• _What the task asks_
An exact repetition of the data below, without images, is the expected answer.

• _Source records_
▬▬▬
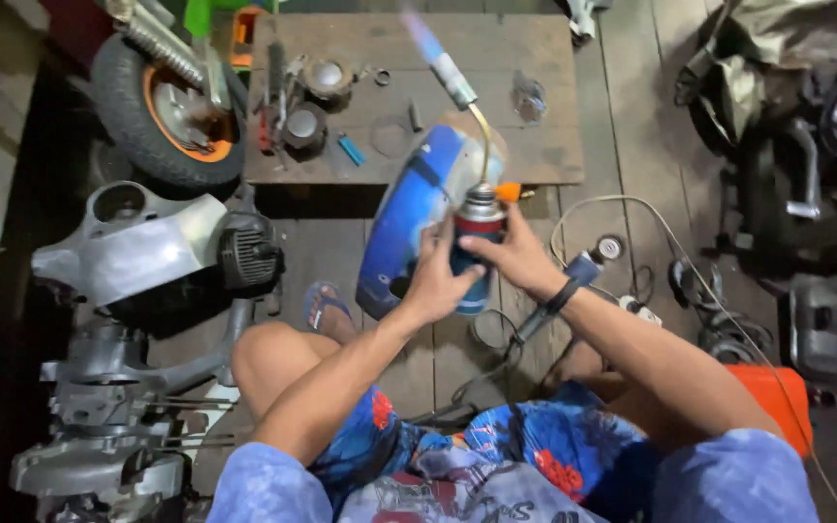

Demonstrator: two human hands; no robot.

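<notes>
A gas torch stands upright in front of me: a blue and red canister [477,254], an orange knob, a curved brass tube and a nozzle [455,77] with a blue flame at its tip. My left hand [438,279] grips the canister from the left. My right hand [515,257] holds it from the right, a dark band on the wrist. Just behind the canister leans a blue curved body panel [409,218], its lower edge on the wooden floor.
A low wooden board [544,145] ahead carries round metal parts, a glass and small tools. A scooter wheel [162,107] and a grey stripped scooter frame [138,242] lie left. A cabled power tool [573,281] lies right, near an orange container [777,402].
</notes>
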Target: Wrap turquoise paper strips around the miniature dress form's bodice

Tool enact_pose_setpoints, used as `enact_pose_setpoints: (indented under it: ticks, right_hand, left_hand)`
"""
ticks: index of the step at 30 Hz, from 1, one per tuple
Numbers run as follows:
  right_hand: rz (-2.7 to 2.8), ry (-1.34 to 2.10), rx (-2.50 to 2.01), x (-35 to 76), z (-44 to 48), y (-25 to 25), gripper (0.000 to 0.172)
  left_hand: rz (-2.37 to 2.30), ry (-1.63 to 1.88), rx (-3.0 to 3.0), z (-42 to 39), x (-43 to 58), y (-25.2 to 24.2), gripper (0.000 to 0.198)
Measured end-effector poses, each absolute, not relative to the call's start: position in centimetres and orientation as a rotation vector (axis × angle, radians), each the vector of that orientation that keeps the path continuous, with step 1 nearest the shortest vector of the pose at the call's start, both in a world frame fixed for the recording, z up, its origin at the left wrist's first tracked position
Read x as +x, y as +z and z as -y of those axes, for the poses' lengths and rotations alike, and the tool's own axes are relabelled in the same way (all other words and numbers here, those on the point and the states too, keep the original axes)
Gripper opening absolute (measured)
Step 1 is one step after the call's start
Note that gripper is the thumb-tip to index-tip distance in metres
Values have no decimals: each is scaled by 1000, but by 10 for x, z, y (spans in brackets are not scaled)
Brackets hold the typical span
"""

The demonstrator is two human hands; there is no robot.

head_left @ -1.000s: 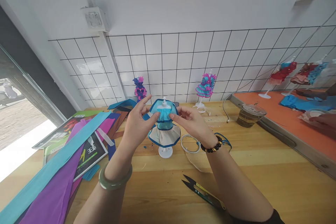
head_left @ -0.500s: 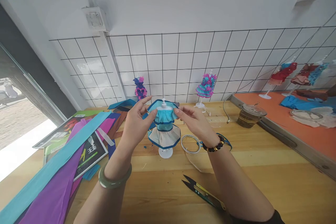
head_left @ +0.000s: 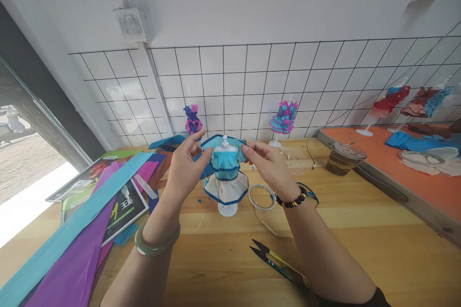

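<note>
A small white dress form (head_left: 228,209) stands upright on the wooden table, wearing a doll dress (head_left: 226,159) with a gathered turquoise top and a cream skirt edged in dark blue. My left hand (head_left: 189,163) pinches the left edge of the turquoise ruffle between thumb and a finger, its other fingers partly raised. On the other side, my right hand (head_left: 268,165) pinches the ruffle's right edge. The ruffle spreads out behind the form's neck between both hands.
Thread snips (head_left: 279,264) lie in front of my right forearm, and a tape roll (head_left: 262,196) is beside the form. Crepe paper strips (head_left: 79,220) and magazines cover the left. A cup (head_left: 344,158) stands right; dressed forms (head_left: 284,117) stand behind.
Both hands have moved slightly apart, drawing the turquoise ruffle wider and flatter around the form's neck. The form has stayed in place.
</note>
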State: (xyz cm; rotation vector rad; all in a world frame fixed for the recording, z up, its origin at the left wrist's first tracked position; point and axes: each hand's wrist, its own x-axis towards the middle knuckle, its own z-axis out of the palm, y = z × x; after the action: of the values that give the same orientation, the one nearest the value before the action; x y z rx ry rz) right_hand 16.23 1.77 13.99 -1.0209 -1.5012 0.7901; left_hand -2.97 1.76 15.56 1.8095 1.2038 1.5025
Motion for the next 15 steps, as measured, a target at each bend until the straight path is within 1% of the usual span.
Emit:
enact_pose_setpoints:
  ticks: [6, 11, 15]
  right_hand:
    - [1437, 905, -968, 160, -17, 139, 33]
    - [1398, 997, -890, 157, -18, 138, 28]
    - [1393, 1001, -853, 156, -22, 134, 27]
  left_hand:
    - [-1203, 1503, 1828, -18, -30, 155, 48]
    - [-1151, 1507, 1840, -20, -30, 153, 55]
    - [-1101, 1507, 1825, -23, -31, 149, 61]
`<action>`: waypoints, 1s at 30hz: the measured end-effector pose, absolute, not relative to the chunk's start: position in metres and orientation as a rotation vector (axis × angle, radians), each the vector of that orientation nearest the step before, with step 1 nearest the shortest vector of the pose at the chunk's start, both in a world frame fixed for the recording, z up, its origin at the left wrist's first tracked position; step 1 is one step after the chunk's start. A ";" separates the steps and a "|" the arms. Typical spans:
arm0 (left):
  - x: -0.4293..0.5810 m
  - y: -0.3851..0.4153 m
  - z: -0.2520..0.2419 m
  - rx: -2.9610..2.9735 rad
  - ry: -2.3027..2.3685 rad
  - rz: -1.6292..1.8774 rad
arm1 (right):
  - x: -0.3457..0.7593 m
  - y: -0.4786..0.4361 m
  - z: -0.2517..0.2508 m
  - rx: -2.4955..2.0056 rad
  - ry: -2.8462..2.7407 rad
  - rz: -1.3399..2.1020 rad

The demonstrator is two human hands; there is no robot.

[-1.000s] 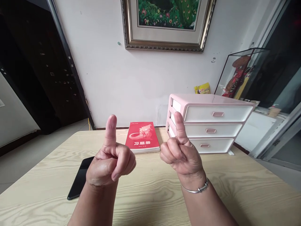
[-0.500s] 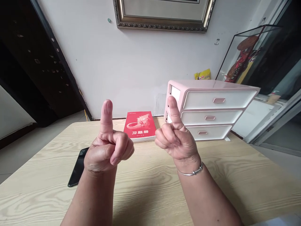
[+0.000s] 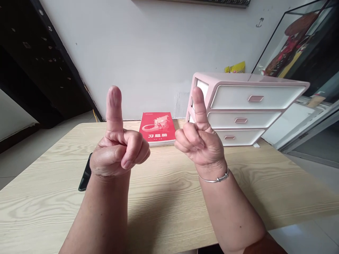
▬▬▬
• _Response to the exercise_
Demonstrator: two human hands; no robot.

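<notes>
A gas torch stands upright in front of me: a blue and red canister [477,254], an orange knob, a curved brass tube and a nozzle [455,77] with a blue flame at its tip. My left hand [438,279] grips the canister from the left. My right hand [515,257] holds it from the right, a dark band on the wrist. Just behind the canister leans a blue curved body panel [409,218], its lower edge on the wooden floor.
A low wooden board [544,145] ahead carries round metal parts, a glass and small tools. A scooter wheel [162,107] and a grey stripped scooter frame [138,242] lie left. A cabled power tool [573,281] lies right, near an orange container [777,402].
</notes>
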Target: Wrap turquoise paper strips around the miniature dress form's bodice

Tool enact_pose_setpoints, used as `enact_pose_setpoints: (indented under it: ticks, right_hand, left_hand)`
"""
ticks: index of the step at 30 Hz, from 1, one per tuple
Numbers run as follows:
  right_hand: rz (-2.7 to 2.8), ry (-1.34 to 2.10), rx (-2.50 to 2.01), x (-35 to 76), z (-44 to 48), y (-25 to 25), gripper (0.000 to 0.172)
  left_hand: rz (-2.37 to 2.30), ry (-1.63 to 1.88), rx (-3.0 to 3.0), z (-42 to 39), x (-43 to 58), y (-25.2 to 24.2), gripper (0.000 to 0.198)
Measured end-effector poses, each absolute, not relative to the call's start: position in centimetres and orientation as a rotation vector (axis × angle, radians), each the vector of that orientation that keeps the path continuous, with step 1 nearest the shortest vector of the pose at the call's start, both in a world frame fixed for the recording, z up, its origin at the left wrist's first tracked position
Read x as +x, y as +z and z as -y of those axes, for the poses' lengths and rotations alike, and the tool's own axes are relabelled in the same way (all other words and numbers here, those on the point and the states too, keep the original axes)
Gripper opening absolute (measured)
Step 1 is one step after the call's start
Note that gripper is the thumb-tip to index-tip distance in metres
Values have no decimals: each is scaled by 1000, but by 10 for x, z, y (spans in brackets are not scaled)
Brackets hold the typical span
"""

The demonstrator is two human hands; there is no robot.

head_left @ -1.000s: 
head_left @ -0.500s: 
head_left @ +0.000s: 

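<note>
A small white dress form (head_left: 228,209) stands upright on the wooden table, wearing a doll dress (head_left: 226,159) with a gathered turquoise top and a cream skirt edged in dark blue. My left hand (head_left: 189,163) pinches the left edge of the turquoise ruffle between thumb and a finger, its other fingers partly raised. On the other side, my right hand (head_left: 268,165) pinches the ruffle's right edge. The ruffle spreads out behind the form's neck between both hands.
Thread snips (head_left: 279,264) lie in front of my right forearm, and a tape roll (head_left: 262,196) is beside the form. Crepe paper strips (head_left: 79,220) and magazines cover the left. A cup (head_left: 344,158) stands right; dressed forms (head_left: 284,117) stand behind.
Both hands have moved slightly apart, drawing the turquoise ruffle wider and flatter around the form's neck. The form has stayed in place.
</note>
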State: (xyz cm; rotation vector rad; all in a world frame fixed for the recording, z up, its origin at the left wrist's first tracked position; point and axes: each hand's wrist, its own x-axis towards the middle knuckle, its own z-axis out of the palm, y = z × x; after the action: of the values that give the same orientation, the one nearest the value before the action; x y z rx ry rz) right_hand 16.23 1.77 13.99 -1.0209 -1.5012 0.7901; left_hand -2.97 1.76 15.56 1.8095 1.2038 1.5025
Motion for the next 15 steps, as measured, a target at each bend until the straight path is within 1% of the usual span.
Emit:
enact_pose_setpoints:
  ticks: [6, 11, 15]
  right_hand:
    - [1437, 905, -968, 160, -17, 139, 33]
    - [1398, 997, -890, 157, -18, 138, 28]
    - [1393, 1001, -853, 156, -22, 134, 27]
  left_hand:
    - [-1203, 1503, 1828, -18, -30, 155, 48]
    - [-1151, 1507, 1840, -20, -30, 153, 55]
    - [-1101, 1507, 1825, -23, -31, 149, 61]
`<action>`: waypoints, 1s at 30hz: the measured end-effector pose, absolute, not relative to the chunk's start: position in metres and orientation as a rotation vector (axis × angle, radians), each the vector of that orientation nearest the step before, with step 1 nearest the shortest vector of the pose at the chunk's start, both in a world frame fixed for the recording, z up, its origin at the left wrist's first tracked position; step 1 is one step after the chunk's start. A ";" separates the steps and a "|" the arms. Typical spans:
arm0 (left):
  - x: -0.4293..0.5810 m
  - y: -0.3851..0.4153 m
  - z: -0.2520..0.2419 m
  - rx: -2.9610..2.9735 rad
  - ry: -2.3027..2.3685 rad
  - rz: -1.6292..1.8774 rad
arm1 (right):
  - x: -0.3457..0.7593 m
  - y: -0.4786..0.4361 m
  - z: -0.2517..0.2508 m
  - rx: -2.4955..2.0056 rad
  - ry: -2.8462..2.7407 rad
  - rz: -1.3399..2.1020 rad

The demonstrator is two human hands; there is no robot.

[-1.000s] 
[-0.500s] 
[+0.000s] 

Nothing further remains in this exercise.